> EXERCISE BRIEF:
Where does the string "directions" appear in the records? Copy every line that contains it.

[DATASET]

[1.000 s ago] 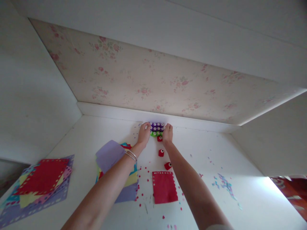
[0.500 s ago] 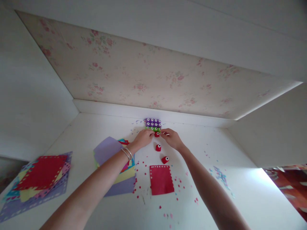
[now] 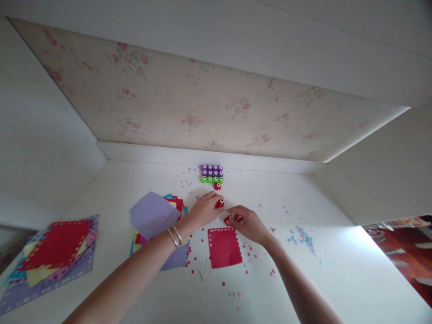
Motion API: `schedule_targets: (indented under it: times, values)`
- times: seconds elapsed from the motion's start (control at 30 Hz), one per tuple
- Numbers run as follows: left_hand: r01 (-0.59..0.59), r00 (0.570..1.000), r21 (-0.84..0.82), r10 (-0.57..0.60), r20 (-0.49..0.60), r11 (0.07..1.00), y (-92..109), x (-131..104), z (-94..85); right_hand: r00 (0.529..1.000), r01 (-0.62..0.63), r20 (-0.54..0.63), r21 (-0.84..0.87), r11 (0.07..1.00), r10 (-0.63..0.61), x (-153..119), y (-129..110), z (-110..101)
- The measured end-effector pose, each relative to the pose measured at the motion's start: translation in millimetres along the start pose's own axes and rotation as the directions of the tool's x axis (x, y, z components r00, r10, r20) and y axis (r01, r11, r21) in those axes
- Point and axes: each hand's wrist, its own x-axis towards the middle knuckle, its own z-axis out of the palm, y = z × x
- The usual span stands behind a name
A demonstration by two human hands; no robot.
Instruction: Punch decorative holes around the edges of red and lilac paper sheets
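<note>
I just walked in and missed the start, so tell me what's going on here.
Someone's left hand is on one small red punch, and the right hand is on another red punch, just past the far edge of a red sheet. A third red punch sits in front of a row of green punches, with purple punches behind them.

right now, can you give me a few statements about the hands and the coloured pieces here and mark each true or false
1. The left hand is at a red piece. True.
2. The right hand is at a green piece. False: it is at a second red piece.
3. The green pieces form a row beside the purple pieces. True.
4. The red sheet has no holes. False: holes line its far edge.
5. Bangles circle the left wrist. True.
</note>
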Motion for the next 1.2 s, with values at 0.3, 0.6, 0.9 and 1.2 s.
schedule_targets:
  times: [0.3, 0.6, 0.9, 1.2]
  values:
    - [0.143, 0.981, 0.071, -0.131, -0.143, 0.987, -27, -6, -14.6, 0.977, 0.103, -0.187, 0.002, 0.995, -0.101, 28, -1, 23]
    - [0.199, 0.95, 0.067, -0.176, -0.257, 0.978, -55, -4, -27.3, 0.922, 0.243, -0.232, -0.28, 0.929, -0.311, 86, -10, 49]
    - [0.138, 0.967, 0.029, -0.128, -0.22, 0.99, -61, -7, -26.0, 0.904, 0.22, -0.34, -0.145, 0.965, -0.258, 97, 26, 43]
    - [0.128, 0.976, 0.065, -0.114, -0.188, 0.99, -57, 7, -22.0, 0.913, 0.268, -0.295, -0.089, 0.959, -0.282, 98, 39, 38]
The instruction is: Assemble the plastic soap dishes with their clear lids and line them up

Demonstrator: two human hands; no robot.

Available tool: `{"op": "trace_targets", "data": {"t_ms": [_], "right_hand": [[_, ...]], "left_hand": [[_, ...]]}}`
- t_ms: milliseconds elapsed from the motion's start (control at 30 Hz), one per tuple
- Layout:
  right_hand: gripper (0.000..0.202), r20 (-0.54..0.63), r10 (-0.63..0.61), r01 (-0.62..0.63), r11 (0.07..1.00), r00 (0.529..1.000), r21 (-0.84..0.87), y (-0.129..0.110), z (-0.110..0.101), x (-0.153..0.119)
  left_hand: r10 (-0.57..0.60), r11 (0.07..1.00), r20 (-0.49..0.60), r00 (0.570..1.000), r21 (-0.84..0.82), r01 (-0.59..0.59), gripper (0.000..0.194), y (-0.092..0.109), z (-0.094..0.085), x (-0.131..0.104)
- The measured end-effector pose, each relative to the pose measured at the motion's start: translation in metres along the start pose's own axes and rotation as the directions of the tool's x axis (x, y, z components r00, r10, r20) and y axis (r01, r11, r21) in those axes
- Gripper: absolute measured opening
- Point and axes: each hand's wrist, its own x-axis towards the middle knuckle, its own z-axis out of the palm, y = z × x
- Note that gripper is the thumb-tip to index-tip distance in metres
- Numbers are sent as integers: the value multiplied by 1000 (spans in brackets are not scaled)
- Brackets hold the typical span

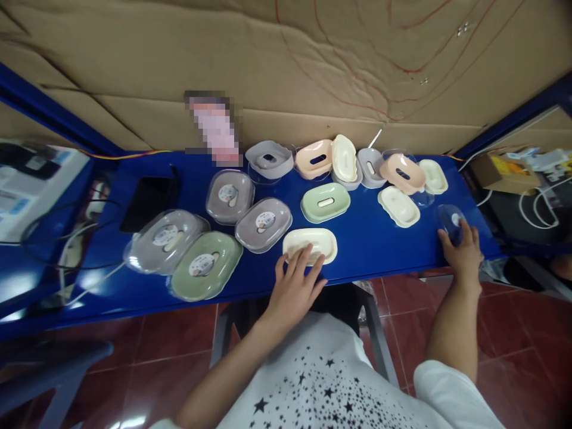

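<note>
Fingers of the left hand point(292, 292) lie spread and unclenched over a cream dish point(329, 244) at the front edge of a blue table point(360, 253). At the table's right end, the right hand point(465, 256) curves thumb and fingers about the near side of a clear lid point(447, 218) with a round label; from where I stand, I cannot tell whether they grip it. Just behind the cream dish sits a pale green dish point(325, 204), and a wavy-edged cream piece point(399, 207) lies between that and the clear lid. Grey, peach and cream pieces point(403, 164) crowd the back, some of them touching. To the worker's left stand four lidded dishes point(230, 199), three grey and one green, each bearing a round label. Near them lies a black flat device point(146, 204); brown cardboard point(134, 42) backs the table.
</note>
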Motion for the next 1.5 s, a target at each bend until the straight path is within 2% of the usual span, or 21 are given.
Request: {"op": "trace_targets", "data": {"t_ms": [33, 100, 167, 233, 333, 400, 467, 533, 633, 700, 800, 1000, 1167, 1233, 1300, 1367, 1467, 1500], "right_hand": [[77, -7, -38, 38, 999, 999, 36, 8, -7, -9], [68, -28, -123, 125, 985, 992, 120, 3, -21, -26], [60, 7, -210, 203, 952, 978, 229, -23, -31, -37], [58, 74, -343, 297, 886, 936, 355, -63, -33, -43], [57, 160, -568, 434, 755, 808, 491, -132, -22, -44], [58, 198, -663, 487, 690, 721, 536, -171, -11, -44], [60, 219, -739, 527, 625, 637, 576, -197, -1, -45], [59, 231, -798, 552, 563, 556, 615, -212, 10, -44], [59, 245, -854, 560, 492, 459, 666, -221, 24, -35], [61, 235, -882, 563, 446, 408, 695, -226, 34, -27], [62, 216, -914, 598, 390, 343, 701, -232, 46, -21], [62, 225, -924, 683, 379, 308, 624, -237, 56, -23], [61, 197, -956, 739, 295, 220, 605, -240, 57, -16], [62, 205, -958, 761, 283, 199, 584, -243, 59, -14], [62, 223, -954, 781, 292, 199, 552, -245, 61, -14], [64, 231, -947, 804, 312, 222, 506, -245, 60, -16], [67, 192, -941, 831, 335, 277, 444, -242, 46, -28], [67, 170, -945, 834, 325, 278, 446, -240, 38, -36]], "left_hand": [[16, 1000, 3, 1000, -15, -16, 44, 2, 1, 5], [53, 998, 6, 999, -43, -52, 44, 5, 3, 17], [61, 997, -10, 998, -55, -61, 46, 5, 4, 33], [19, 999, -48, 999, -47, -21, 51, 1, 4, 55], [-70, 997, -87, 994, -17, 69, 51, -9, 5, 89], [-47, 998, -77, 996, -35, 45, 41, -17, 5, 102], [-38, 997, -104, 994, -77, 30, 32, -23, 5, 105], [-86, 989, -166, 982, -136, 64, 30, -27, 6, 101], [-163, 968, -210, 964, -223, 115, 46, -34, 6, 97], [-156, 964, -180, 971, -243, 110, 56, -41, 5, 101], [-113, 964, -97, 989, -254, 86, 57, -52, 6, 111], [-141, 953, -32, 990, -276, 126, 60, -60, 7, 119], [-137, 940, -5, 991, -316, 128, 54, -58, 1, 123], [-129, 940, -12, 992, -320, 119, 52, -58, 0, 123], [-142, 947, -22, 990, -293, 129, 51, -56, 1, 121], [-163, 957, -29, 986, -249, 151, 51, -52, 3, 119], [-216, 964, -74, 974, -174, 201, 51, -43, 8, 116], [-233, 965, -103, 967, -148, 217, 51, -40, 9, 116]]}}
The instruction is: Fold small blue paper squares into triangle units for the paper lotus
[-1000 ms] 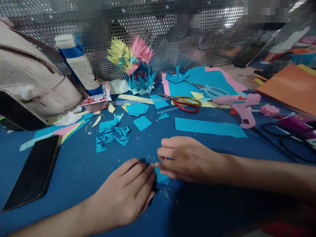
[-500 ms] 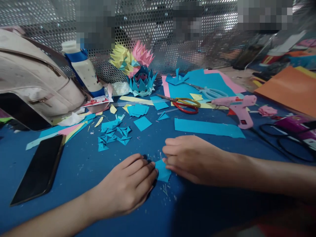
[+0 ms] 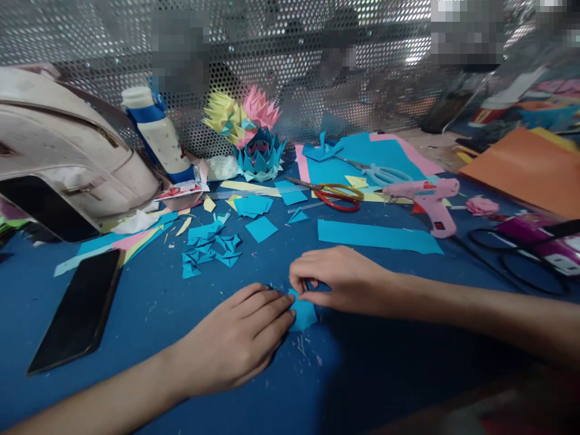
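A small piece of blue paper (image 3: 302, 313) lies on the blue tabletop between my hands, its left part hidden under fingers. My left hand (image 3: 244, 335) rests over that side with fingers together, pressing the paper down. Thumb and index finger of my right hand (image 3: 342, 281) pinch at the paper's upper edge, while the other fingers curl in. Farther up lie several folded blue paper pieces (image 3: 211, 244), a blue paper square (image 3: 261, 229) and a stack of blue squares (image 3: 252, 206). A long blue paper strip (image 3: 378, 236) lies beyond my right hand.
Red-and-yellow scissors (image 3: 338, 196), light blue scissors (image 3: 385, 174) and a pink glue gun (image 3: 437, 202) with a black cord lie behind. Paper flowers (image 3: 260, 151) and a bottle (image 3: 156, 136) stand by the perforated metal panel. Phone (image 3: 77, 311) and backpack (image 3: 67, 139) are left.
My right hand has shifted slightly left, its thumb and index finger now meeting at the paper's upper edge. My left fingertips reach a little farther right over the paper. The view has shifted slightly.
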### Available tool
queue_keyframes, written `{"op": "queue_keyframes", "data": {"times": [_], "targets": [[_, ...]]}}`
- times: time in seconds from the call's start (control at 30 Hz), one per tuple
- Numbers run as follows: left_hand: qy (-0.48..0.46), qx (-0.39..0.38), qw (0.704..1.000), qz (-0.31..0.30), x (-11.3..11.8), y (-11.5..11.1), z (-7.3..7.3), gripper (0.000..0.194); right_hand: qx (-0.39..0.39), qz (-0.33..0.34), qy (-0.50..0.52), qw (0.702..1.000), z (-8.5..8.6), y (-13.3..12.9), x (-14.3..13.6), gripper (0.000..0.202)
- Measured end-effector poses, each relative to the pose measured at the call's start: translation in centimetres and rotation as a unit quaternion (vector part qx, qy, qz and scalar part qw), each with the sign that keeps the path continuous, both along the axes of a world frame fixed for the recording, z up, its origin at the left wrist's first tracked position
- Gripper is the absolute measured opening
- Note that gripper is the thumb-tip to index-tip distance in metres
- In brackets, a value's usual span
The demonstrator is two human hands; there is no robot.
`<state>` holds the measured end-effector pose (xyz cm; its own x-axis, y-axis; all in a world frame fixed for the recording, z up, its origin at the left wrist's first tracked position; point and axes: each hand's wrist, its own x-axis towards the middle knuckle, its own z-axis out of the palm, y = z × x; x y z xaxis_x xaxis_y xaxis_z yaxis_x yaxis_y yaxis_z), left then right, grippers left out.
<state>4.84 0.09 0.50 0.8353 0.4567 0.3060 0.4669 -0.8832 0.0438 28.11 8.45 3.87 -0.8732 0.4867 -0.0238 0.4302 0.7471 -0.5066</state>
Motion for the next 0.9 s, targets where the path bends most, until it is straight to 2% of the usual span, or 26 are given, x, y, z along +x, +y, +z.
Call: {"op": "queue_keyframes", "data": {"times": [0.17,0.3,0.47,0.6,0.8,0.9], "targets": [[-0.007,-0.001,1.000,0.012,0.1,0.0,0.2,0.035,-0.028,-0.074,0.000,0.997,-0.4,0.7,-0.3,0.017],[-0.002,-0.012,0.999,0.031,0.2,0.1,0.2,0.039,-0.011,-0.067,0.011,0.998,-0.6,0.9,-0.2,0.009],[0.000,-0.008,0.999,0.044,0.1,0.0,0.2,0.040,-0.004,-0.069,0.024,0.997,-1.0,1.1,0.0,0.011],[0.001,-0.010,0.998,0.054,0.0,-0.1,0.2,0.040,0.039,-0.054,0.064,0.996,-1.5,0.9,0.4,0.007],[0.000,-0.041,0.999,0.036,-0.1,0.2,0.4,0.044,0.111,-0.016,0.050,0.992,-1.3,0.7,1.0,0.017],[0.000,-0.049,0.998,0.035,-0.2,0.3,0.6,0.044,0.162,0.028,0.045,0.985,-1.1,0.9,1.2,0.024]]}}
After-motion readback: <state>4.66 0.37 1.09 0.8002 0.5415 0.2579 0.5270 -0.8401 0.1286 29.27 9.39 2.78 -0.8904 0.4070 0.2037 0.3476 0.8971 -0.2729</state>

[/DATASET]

> TASK ANSWER:
- The measured end-effector pose, each relative to the pose measured at the motion's start: translation in millimetres along the start pose's own axes and rotation as the directions of the tool's x axis (x, y, z components r00, r10, r20) and y axis (r01, r11, r21) in those axes
- The measured end-effector pose, each relative to the pose measured at the motion's start: translation in metres along the start pose's own axes and rotation as the directions of the tool's x axis (x, y, z components r00, r10, r20) and y axis (r01, r11, r21) in those axes

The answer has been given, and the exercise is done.